_ACTIVITY_
Write out exactly the first lines of the listing, ending on the line that contains "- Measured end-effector".

※ ※ ※

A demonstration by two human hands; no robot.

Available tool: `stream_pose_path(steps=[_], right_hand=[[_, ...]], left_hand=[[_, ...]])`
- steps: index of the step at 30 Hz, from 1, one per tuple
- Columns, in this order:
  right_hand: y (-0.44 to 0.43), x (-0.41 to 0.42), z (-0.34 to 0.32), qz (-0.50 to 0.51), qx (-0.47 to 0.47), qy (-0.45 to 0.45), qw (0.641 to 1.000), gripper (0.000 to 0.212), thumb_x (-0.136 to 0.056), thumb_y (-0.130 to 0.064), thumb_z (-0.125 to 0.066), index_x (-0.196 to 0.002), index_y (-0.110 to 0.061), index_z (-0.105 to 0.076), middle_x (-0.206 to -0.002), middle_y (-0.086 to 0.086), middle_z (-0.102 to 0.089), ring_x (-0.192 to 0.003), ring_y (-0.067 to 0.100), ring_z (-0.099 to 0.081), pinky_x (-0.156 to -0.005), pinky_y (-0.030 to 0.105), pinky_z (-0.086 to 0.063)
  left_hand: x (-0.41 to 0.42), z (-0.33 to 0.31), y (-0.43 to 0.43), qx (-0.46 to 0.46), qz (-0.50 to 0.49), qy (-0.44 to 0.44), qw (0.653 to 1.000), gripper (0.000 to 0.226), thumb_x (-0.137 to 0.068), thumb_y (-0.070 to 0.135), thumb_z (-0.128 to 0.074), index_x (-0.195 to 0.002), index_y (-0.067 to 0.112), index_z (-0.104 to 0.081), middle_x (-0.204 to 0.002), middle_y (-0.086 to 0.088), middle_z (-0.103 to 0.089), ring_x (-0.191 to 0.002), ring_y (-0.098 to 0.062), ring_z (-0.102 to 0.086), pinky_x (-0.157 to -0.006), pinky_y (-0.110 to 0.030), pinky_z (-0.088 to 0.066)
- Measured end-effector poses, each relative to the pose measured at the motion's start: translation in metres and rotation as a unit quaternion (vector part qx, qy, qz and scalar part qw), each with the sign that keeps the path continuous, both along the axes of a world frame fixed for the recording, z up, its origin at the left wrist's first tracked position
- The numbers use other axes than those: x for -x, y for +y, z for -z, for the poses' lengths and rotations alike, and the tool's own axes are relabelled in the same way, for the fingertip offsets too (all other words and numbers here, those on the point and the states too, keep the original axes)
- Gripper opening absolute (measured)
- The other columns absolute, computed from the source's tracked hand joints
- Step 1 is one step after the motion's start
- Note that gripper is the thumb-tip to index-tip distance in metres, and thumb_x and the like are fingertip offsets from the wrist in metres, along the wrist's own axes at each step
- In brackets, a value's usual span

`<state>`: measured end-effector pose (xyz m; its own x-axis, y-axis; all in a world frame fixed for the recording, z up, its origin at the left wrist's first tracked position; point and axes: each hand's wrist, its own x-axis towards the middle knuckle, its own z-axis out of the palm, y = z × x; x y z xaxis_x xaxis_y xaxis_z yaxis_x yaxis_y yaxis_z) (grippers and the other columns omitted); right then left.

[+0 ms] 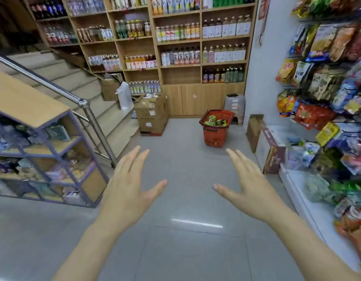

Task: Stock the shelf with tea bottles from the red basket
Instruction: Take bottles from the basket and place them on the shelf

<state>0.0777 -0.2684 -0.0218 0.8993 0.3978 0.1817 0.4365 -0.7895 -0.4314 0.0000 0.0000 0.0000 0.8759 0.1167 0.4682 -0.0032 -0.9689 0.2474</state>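
Right now both your hands are held out over the grey floor (187, 199), palms down; your left hand (128, 191) has its grip released, fingers spread and nothing in it; your right hand (249, 187) is the same, fingers splayed and bare. Well ahead of both grips, slightly toward the right-hand one, the red basket (215, 129) sits on the floor with its handles up; green-labelled tea bottles (216, 121) lie inside it, too small to count. Beyond the basket, further from your grips, the wooden shelf (181, 75) rises against the wall; one compartment just above the cabinet doors, straight up from the basket's left side, holds no bottles, while those around it are filled. Left of the basket stands a stack of cardboard boxes (152, 114); just behind its right side is a grey plastic stool (235, 105).
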Motion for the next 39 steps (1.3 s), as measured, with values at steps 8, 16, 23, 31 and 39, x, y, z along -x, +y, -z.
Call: stream_pose_path(steps=[8,16,23,31,39], right_hand=[[0.042,-0.175,0.041,0.109,-0.371,0.216,0.896,0.043,-0.089,-0.020,-0.065,-0.130,-0.022,-0.052,-0.116,0.002,-0.060,-0.099,0.015,-0.062,-0.076,0.022,-0.051],[0.117,-0.390,0.072,0.217,-0.339,0.191,0.895,0.027,-0.094,-0.020,-0.058,-0.121,-0.017,-0.058,-0.116,0.012,-0.063,-0.093,0.016,-0.058,-0.078,0.021,-0.047],[0.149,-0.548,0.083,0.156,0.060,0.049,0.985,0.060,-0.090,-0.039,-0.056,-0.144,-0.019,-0.037,-0.149,0.004,-0.035,-0.140,0.021,-0.025,-0.110,0.038,-0.033],[0.165,-0.741,0.138,0.147,0.151,0.131,0.969,0.062,-0.097,-0.034,-0.045,-0.152,-0.026,-0.018,-0.160,0.000,-0.014,-0.146,0.022,-0.016,-0.110,0.035,-0.031],[0.172,-0.939,0.191,0.212,0.058,0.221,0.950,0.056,-0.096,-0.025,-0.047,-0.150,-0.021,-0.029,-0.152,0.003,-0.036,-0.136,0.024,-0.039,-0.105,0.036,-0.038]], left_hand=[[-0.181,0.027,0.029,0.443,0.015,-0.007,0.896,0.020,-0.084,0.020,-0.070,-0.099,0.031,-0.063,-0.106,0.006,-0.068,-0.086,-0.001,-0.063,-0.088,-0.042,-0.054],[-0.401,0.056,0.130,0.369,0.051,0.028,0.928,0.036,-0.079,0.004,-0.074,-0.079,0.039,-0.067,-0.086,0.010,-0.067,-0.078,0.005,-0.059,-0.066,-0.007,-0.048],[-0.603,0.072,0.179,0.045,0.122,0.113,0.985,0.035,-0.081,0.026,-0.069,-0.114,0.013,-0.067,-0.119,-0.007,-0.064,-0.110,-0.031,-0.058,-0.093,-0.033,-0.043],[-0.850,0.127,0.178,-0.116,0.203,0.250,0.939,0.052,-0.096,0.034,-0.047,-0.146,0.027,-0.036,-0.158,0.003,-0.026,-0.146,-0.018,-0.021,-0.113,-0.037,-0.029],[-1.076,0.146,0.187,-0.177,0.249,0.307,0.902,0.045,-0.097,0.012,-0.039,-0.141,0.024,-0.043,-0.147,0.002,-0.043,-0.136,-0.020,-0.036,-0.098,-0.035,-0.042]])
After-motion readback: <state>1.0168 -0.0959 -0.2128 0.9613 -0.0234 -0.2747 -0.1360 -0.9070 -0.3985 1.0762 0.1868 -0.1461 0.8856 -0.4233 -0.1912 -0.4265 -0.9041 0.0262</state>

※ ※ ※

_RESULT_
A demonstration by two human hands; no robot.

Available tool: `stream_pose_path(steps=[_], right_hand=[[_, ...]], left_hand=[[_, ...]])`
- steps: index of the step at 30 Hz, from 1, one per tuple
- Columns, in this order:
  right_hand: y (-0.44 to 0.43), x (-0.41 to 0.42), z (-0.34 to 0.32), qz (-0.50 to 0.51), qx (-0.47 to 0.47), qy (-0.45 to 0.45), qw (0.641 to 1.000), gripper (0.000 to 0.212), thumb_x (-0.136 to 0.056), thumb_y (-0.130 to 0.064), thumb_z (-0.125 to 0.066), index_x (-0.196 to 0.002), index_y (-0.110 to 0.061), index_z (-0.105 to 0.076), middle_x (-0.206 to -0.002), middle_y (-0.086 to 0.086), middle_z (-0.102 to 0.089), ring_x (-0.192 to 0.003), ring_y (-0.067 to 0.100), ring_z (-0.099 to 0.081), pinky_x (-0.156 to -0.005), pinky_y (-0.030 to 0.105), pinky_z (-0.086 to 0.063)
  left_hand: x (-0.41 to 0.42), z (-0.33 to 0.31), y (-0.43 to 0.43), qx (-0.46 to 0.46), qz (-0.50 to 0.49), qy (-0.44 to 0.44), qw (0.653 to 1.000), gripper (0.000 to 0.226), thumb_x (-0.137 to 0.068), thumb_y (-0.070 to 0.135), thumb_z (-0.128 to 0.074), index_x (-0.195 to 0.002), index_y (-0.067 to 0.112), index_z (-0.104 to 0.081), middle_x (-0.204 to 0.002), middle_y (-0.086 to 0.088), middle_z (-0.103 to 0.089), ring_x (-0.191 to 0.002), ring_y (-0.098 to 0.062), ring_z (-0.102 to 0.086), pinky_x (-0.157 to -0.006), pinky_y (-0.110 to 0.030), pinky_z (-0.088 to 0.066)
- Measured end-effector poses, each relative to the pose measured at the motion's start: translation in metres and rotation as a unit quaternion (vector part qx, qy, qz and scalar part qw), each with the sign that keeps the path continuous, both along the axes of a world frame fixed for the recording, z up, its origin at the left wrist's first tracked position

Nothing further remains to be added to the answer.